Prompt » Somewhere below, one line contains "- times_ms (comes" and a later line contains "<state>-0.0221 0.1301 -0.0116". Output those two lines and everything between them exactly, and nothing else.

________________________

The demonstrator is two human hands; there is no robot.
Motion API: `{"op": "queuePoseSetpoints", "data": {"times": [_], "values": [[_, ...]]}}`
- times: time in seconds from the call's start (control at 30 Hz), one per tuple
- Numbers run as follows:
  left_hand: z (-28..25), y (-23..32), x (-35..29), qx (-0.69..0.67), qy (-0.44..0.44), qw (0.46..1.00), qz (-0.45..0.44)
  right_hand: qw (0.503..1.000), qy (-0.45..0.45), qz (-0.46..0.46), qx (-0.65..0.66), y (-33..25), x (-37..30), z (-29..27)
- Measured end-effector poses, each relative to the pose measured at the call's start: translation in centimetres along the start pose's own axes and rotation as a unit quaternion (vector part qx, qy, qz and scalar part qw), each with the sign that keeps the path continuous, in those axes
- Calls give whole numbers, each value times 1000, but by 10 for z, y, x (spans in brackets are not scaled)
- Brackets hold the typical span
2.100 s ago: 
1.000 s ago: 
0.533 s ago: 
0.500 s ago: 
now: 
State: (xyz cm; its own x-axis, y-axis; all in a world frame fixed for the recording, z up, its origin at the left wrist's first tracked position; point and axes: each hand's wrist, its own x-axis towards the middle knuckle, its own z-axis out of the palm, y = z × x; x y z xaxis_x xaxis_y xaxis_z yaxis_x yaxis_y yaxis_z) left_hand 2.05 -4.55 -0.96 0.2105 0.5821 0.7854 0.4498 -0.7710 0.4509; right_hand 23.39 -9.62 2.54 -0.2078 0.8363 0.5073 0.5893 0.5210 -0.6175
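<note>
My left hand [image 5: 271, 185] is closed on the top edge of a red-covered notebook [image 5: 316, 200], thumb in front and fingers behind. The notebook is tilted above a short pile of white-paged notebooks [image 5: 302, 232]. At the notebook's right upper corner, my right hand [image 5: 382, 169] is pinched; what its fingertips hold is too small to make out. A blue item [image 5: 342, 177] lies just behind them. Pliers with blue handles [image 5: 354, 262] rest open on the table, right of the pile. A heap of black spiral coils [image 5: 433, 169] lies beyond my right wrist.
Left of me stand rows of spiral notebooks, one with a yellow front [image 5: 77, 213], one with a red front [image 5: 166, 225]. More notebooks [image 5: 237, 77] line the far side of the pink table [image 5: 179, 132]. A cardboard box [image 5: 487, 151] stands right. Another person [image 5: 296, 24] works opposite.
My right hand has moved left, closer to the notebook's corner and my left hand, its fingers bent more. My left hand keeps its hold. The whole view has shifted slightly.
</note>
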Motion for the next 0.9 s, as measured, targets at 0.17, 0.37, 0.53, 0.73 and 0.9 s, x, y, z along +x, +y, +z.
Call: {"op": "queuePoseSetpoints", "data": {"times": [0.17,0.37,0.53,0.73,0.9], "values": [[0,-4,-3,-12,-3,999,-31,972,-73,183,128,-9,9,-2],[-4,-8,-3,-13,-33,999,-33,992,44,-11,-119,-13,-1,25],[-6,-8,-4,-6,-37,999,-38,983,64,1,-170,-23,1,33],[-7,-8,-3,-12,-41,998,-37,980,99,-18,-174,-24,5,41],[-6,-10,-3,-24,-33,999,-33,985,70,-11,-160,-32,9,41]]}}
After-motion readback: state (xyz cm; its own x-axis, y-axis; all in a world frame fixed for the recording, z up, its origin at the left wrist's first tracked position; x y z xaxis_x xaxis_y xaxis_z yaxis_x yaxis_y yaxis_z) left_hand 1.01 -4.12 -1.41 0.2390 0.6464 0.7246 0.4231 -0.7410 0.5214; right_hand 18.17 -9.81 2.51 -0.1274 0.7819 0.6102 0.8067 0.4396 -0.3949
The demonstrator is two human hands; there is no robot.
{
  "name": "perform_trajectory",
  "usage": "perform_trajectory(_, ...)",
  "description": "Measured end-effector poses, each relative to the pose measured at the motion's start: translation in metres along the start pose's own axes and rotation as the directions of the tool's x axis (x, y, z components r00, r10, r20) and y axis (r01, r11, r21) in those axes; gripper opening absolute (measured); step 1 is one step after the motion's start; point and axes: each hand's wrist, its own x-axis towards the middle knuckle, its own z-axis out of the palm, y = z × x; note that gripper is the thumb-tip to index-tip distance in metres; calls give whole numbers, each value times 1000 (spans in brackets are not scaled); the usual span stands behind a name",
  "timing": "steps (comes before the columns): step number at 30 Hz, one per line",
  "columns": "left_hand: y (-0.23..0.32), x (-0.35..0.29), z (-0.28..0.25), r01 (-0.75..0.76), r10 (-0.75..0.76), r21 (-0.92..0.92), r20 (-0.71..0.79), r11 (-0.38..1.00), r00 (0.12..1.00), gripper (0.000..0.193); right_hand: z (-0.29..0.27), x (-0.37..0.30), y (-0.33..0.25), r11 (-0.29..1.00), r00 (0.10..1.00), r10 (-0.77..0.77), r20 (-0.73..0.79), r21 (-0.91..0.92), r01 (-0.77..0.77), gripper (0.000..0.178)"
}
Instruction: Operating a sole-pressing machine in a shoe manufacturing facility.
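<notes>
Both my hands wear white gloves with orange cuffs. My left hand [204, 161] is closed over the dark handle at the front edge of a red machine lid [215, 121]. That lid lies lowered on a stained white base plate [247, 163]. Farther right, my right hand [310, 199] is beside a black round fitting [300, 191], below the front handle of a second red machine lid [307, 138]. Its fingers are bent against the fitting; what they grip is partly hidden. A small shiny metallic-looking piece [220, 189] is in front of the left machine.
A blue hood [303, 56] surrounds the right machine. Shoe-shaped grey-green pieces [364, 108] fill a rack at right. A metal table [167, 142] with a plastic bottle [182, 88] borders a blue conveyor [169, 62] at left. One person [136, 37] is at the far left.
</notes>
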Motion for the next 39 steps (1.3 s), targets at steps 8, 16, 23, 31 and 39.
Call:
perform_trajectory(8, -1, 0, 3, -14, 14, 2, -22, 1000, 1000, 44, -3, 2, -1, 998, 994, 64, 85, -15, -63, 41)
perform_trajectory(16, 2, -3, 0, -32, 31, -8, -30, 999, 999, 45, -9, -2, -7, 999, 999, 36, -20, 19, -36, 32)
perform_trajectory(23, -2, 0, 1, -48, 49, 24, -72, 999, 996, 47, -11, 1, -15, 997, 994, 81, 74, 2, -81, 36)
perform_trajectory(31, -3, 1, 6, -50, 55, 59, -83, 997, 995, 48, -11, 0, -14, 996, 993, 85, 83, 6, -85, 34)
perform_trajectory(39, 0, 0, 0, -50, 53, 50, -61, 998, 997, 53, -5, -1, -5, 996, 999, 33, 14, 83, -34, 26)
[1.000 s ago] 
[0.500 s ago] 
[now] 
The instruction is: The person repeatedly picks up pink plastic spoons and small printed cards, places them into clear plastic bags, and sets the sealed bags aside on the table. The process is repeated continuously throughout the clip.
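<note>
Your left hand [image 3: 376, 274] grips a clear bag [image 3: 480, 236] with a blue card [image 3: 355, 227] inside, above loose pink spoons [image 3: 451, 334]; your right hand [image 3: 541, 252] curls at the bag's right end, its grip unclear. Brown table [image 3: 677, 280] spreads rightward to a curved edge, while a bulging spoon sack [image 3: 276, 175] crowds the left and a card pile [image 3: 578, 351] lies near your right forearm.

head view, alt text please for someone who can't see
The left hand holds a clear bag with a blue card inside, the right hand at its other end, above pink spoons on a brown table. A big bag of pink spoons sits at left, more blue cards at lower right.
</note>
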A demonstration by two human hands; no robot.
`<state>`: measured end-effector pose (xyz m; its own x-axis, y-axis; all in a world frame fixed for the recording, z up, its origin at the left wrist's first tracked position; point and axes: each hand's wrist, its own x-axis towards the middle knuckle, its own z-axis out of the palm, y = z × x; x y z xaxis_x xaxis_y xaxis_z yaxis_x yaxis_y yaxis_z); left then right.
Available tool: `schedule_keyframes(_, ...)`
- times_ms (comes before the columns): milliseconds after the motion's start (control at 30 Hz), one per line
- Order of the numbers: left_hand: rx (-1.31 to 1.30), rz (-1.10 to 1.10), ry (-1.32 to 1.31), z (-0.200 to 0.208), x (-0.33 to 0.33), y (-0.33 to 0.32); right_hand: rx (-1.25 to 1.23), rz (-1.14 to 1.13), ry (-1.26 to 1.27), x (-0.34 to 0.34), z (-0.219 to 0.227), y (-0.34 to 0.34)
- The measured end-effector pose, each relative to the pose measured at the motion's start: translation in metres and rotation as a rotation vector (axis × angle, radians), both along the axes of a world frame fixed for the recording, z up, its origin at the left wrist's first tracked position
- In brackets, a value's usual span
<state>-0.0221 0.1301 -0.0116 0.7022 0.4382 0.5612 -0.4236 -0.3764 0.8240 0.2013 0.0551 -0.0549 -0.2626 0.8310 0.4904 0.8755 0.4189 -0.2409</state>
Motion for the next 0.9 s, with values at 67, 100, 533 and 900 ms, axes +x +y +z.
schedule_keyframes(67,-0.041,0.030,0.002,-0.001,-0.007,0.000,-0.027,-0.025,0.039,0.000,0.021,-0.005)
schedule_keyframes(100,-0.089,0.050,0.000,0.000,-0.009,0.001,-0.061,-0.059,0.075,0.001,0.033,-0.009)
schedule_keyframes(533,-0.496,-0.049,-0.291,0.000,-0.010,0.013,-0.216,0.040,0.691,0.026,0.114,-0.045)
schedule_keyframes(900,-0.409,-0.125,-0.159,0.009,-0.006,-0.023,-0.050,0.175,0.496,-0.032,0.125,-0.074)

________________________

Response area »
- times_ms (comes before the columns): milliseconds after the motion's start (control at 30 Hz), one per line
- Order of the numbers: left_hand: rx (-1.31 to 1.30), rz (-1.10 to 1.10), ry (-1.32 to 1.31), z (-0.200 to 0.208), x (-0.33 to 0.33), y (-0.33 to 0.32); right_hand: rx (-1.25 to 1.23), rz (-1.14 to 1.13), ry (-1.26 to 1.27), x (-0.34 to 0.34), z (-0.219 to 0.227), y (-0.34 to 0.34)
- The measured end-effector pose, each relative to the pose measured at the motion's start: translation in metres and rotation as a rotation vector (axis × angle, radians), both along the axes of a world frame fixed for the recording, z up, its origin at the left wrist's first tracked position
- In brackets, a value's usual span
<state>-0.0221 0.1301 -0.0116 0.7022 0.4382 0.5612 -0.4236 -0.3764 0.8240 0.2013 0.0551 -0.0549 -0.2626 0.8310 0.4904 0.8755 0.4189 -0.2409</state>

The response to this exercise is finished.